The California Supreme Court has accepted a second case involving the application of coastal zone requirements. In January, the court voted to review a case in which the Second District Court of Appeal ruled that a state law requiring coastal zone developers to provide affordable units did not apply to a project in which all new houses would be located outside the zone.
The state high court put the issue this way: "Does the term ‘housing development' — for purposes of the Mello Act requirement that a developer provide affordable housing, where feasible, when a new housing development is constructed within the coastal zone subject to the jurisdiction of the California Coastal Commission (Government Code § 65590) — refer only to the actual housing component of a project, or is the Mello Act applicable if some aspects of the project are in the coastal zone even if all of the actual housing is to be constructed outside the coastal zone?"
The Second District Court of Appeal answered that question in the negative. In a 2-1 ruling, the court held that developers of a 114-lot project in Los Angeles did not have to comply with the Mello Act's affordable housing mandate (see CP&DR Legal Digest, November 2003). Although the coastal zone boundary splits the 45-acre project site, the only portions of the development inside the coastal zone would be a road, utilities and erosion control facilities.
The case is Coalition of Concerned Communities v. City of Los Angeles, No. S119897.

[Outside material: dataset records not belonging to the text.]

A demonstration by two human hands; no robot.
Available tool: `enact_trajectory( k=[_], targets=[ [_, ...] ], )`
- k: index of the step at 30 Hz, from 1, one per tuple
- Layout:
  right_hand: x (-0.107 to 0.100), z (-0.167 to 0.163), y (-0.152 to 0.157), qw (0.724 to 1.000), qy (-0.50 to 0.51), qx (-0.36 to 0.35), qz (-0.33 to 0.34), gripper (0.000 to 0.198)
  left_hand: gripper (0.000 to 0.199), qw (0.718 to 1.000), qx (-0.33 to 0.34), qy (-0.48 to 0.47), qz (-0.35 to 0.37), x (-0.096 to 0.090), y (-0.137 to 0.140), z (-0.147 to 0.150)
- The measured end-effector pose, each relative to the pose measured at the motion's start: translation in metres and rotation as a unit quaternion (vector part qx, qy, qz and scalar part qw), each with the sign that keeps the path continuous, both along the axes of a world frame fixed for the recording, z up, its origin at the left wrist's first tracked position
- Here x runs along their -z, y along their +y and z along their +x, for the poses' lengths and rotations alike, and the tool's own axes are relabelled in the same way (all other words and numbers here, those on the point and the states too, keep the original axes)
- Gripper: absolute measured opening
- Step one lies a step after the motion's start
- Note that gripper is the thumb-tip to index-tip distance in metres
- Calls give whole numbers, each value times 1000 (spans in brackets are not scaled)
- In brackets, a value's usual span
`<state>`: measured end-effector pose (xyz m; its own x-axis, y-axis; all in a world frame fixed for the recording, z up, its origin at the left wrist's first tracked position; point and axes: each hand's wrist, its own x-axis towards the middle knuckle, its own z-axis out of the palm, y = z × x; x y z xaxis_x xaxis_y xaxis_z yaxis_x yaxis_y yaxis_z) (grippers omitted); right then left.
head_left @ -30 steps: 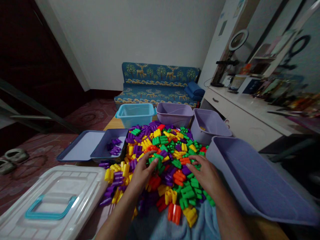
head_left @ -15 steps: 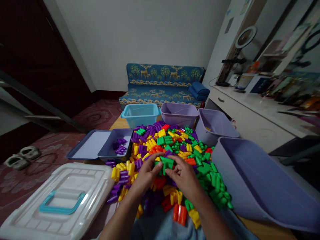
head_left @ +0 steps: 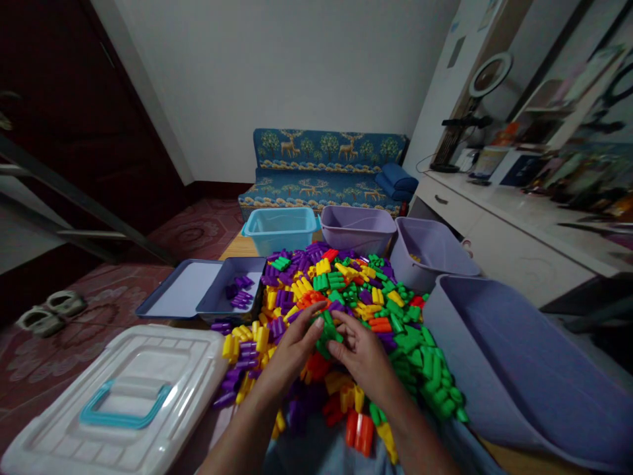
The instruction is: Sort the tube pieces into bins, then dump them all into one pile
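Two hands meet over one heap of toy blocks; entries run from largest to smallest.

Large lilac bin [head_left: 519, 369]: at 4 o'clock from the heap, tipped on its side, open mouth toward the blocks.

White lidded box [head_left: 119, 396] with teal handle: at 8 o'clock, lid on.

Block heap [head_left: 346, 297]: purple, yellow, green, orange and red pieces piled at centre on the counter [head_left: 237, 245], spilling onto a pale blue cloth [head_left: 316, 448] at 6 o'clock. A green run lies along the heap's 4 o'clock edge, just beside the large bin.

Lilac tub [head_left: 357, 227] at 12 o'clock; second lilac tub [head_left: 435, 254] at 2 o'clock; teal tub [head_left: 279, 227] at 11 o'clock. All three stand upright at the heap's far rim.

Shallow tray [head_left: 180, 297] and small purple-grey box [head_left: 232, 297]: at 9 to 10 o'clock, side by side; the box contains a few purple blocks [head_left: 240, 291].

Left hand [head_left: 291, 353]: fingers curled, tips pressing on a green cluster [head_left: 327, 328] from 9 o'clock.

Right hand [head_left: 363, 356]: fingers bent, pinching the same green cluster from 3 o'clock. The cluster sits at the heap's near middle, between both sets of fingertips.
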<state>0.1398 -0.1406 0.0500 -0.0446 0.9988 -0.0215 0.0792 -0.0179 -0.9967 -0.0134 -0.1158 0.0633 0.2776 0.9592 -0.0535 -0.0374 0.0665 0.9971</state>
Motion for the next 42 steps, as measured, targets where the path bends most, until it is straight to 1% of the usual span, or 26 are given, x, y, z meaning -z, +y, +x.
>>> enact_trajectory(
  k=[4, 8, 10, 14, 16, 18, 19, 24, 29, 33, 36, 39, 42],
  targets=[
    [9, -4, 2, 1000, -29, 0, 11, 49, 49, 995, 52, 60, 59, -5, -7, 3],
    [2, -1, 3, 999, -38, 10, 10, 44, 45, 992, 52, 82, 78, -9, -7, 3],
    [-5, -1, 2, 1000, -21, 14, 7, 41, 45, 994, 36, 69, 73, -8, -5, 4],
    [-14, -3, 1, 999, 18, 36, 9, 37, 50, 999, -6, 28, 35, 0, -1, 3],
    [-14, -4, 1, 999, 20, 42, 11, 44, 49, 999, 0, 26, 23, 2, 0, 2],
    [-11, -4, 1, 999, 10, 36, 9, 51, 46, 999, 12, 32, 24, 2, 0, 0],
    [-9, -3, 2, 999, 1, 31, 11, 51, 46, 999, 18, 34, 28, 1, 0, -1],
    [-3, -1, 1, 997, -53, 21, 48, 37, 49, 997, 42, 44, 42, -2, -4, -1],
    [-11, -2, -2, 995, -81, 38, 33, 33, 52, 998, 31, 43, 29, 0, -3, 3],
    [-14, -4, -2, 997, -70, 30, 29, 33, 48, 998, 19, 54, 28, -1, -3, 4],
    [-12, -4, -3, 997, -66, 38, 33, 37, 46, 998, 22, 57, 30, -1, -3, 4],
    [-10, -3, -4, 995, -74, 52, 35, 38, 48, 998, 29, 58, 17, -1, -2, 2],
    [-14, 0, 0, 998, -43, 42, 8, 37, 53, 998, 45, 48, -2, -6, 3, -2]
  ],
)
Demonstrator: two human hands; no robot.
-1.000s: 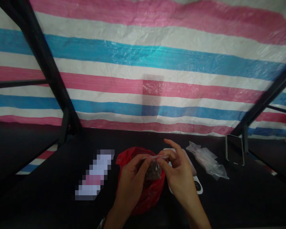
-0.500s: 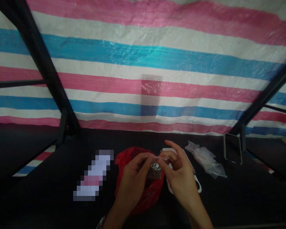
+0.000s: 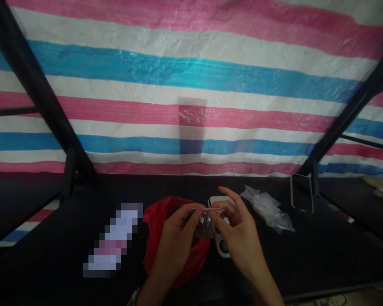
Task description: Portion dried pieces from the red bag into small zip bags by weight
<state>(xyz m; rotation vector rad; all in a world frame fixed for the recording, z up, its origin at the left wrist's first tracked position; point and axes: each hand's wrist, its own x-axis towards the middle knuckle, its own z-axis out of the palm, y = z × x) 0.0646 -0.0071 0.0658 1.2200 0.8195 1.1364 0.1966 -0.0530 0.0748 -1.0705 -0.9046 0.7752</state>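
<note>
Between my two hands hangs a small clear plastic bag point(image 3: 204, 226) with dark contents that I cannot make out. My left hand point(image 3: 181, 227) pinches its top edge on the left between thumb and fingers. With thumb and bent fingers, my right hand point(image 3: 238, 225) pinches the same edge on the right, one finger sticking up. Below and behind the small bag stands a red plastic bag point(image 3: 155, 231), its mouth spread and partly covered by my left hand and forearm. A pale device with a round dark part point(image 3: 222, 248) lies partly hidden under my right hand.
Crumpled clear plastic bags point(image 3: 270, 209) lie right of my hands on the black table point(image 3: 322, 250). A phone-shaped frame point(image 3: 301, 193) leans near the right-hand post. Left lies a blurred-out pale object point(image 3: 115, 240). Striped sheeting point(image 3: 191, 76) hangs behind, between black metal posts point(image 3: 47, 102).
The view has shifted slightly, so the things on the table appear further left. Both hands keep their pinch on the small clear bag, with only slight movement.
</note>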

Last year, the Supreme Court voted to review a separate case involving the same project. In that case, the Second District held that the Coastal Commission could not consider the environmental impacts to areas inside that coastal zone that result from development of the proposed houses outside the zone. That case is Sierra Club v. California Coastal Commission, No. S116081.
An appellate court has overturned the City of Los Angeles's approval of a variance that allowed the expansion of a nonconforming use. The court determined that a proposal to expand a gas station located in a residential zone did not meet the city's criteria for a variance.
Specifically, the Second District Court of Appeal found that there was no evidence that imposing existing zoning requirements would create a hardship for the landowner or business owner — a requirement for a variance.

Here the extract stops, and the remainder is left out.